I have argued elsewhere that the pandemic necessitates a fundamental change in how we organize economic activity, jobs, and living standards (see my Policy Options article for a Canadian argument, and my joint article with Alison Pennington for similar arguments applied in Australia). The shock to incomes, confidence, and supply chains from the crisis are too severe to imagine a self-adjusting rebound in the normal drivers of capitalist growth (like business investment and exports). And the longer community contagion lasts (given new variants), the more far-fetched such a return to ‘normalcy’ will be. Not that we want that old ‘normal,’ anyway.
Instead, we should take a page from the national reconstruction that was undertaken after the Second World War—modernized to feature more attention to community well-being and environmental sustainability. Governments should spend more, not less, even after the battle against COVID has been (hopefully) won. Public investment in social and physical infrastructure will create good jobs and directly improve living standards. There must be a strong environmental dimension to reconstruction: including accelerated investments in green energy, public transit, energy conservation, clean-up, and climate change adaptation. Interventions to improve job quality, lift wages, and support hard-hit communities (including Indigenous and racialized Canadians, women, and youth) will ensure the gains of sustainable full-employment are broadly shared.
None of the major political parties are proposing a program with sufficient ambition and breadth to fully achieve this vision of post-COVID reconstruction. But there is an undeniable distinction between those that (to varying degrees) accept the new parameters of economic policy since COVID, and those that oppose them and want to return to conventional neoliberal practice as soon as possible. The Liberal, NDP, and Green parties are all advocating a further expansion in public programs, and continuing significant deficits. Cementing the national child care program (hard won through decades of struggle, but now threatened if the Conservatives win) surely tops the list. Their taxation, monetary, and environmental policies also move in the right direction. None of these parties can be blindly trusted to do the right thing if elected. But our opportunities to win better policies—on the strength of activism from below—will clearly be stronger, if the big changes in policy direction that occurred during the pandemic are maintained and extended.
On the other side, Conservatives and the People’s Party (are they rivals, or a tag team?) want to undo extraordinary pandemic policies and get back to neoliberal basics quickly. Both pledge to eliminate the deficit (in four years for Bernier, a decade for O’Toole). Both deride Bank of Canada money-creation, and would pressure the Bank of Canada to clamp down on credit. Both want to roll back human and caring services—starting by cancelling the child care plan—and both would reassert the leading role of private business and capital in shaping Canada’s future economic and social evolution.

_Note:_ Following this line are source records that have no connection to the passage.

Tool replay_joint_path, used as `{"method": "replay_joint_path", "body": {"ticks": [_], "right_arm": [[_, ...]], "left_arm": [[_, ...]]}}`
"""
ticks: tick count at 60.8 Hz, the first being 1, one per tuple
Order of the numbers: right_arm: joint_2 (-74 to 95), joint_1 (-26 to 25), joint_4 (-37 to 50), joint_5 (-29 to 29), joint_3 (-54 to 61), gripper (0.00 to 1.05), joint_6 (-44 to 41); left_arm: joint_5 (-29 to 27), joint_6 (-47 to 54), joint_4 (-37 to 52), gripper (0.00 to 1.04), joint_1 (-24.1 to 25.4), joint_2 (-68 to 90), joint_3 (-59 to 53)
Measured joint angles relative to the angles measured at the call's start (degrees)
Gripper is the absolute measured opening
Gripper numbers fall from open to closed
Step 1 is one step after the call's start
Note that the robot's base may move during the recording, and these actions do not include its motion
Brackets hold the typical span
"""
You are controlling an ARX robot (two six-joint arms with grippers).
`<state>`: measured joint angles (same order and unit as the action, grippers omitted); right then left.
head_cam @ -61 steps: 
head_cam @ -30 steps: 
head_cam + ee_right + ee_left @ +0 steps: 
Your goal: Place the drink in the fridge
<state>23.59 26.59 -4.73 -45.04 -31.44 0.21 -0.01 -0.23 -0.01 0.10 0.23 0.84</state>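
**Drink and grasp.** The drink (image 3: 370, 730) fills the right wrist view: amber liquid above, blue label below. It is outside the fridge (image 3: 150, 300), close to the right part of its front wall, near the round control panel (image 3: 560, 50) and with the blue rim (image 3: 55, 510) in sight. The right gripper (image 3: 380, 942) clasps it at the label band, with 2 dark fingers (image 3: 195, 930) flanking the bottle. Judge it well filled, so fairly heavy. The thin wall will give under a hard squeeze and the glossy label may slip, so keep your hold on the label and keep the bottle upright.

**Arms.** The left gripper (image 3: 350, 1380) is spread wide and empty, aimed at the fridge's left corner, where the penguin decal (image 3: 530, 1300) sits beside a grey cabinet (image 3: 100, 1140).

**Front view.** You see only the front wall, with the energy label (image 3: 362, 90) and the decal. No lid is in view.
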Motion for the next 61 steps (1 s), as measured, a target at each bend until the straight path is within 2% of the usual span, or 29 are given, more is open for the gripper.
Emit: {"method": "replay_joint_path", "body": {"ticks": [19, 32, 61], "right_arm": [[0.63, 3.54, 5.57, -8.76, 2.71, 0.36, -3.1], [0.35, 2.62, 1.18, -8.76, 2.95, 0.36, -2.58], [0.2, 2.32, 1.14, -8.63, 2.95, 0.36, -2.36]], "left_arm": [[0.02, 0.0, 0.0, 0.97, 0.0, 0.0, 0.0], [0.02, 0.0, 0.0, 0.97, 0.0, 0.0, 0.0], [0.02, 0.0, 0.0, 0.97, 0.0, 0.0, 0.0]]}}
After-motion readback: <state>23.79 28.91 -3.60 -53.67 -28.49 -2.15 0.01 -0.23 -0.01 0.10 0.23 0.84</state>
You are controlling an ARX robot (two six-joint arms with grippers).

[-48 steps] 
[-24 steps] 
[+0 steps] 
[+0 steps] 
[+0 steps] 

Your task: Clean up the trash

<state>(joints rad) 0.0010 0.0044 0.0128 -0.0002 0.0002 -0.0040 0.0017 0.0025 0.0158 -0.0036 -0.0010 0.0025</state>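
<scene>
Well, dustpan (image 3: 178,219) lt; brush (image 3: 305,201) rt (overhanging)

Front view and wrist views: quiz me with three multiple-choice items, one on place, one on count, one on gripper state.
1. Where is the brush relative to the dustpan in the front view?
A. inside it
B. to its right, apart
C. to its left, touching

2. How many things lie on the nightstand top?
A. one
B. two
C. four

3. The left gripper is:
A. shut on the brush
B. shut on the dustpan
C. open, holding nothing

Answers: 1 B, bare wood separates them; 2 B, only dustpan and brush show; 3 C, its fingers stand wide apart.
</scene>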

Elections are just one element of the complex and continual struggles through which the shape of the economy and society are determined. The day-to-day fight of social movements, unions, and communities for decent work, equality, and sustainability are the only force that can ultimately win a better world. In the face of a horrific pandemic, doors were opened which made the prospect of building that better world somewhat more feasible. Progressives should make sure those doors aren’t now slammed shut during this election.
Jim Stanford is Economist and Director of the Centre for Future Work. He divides his time between Vancouver and Sydney, Australia.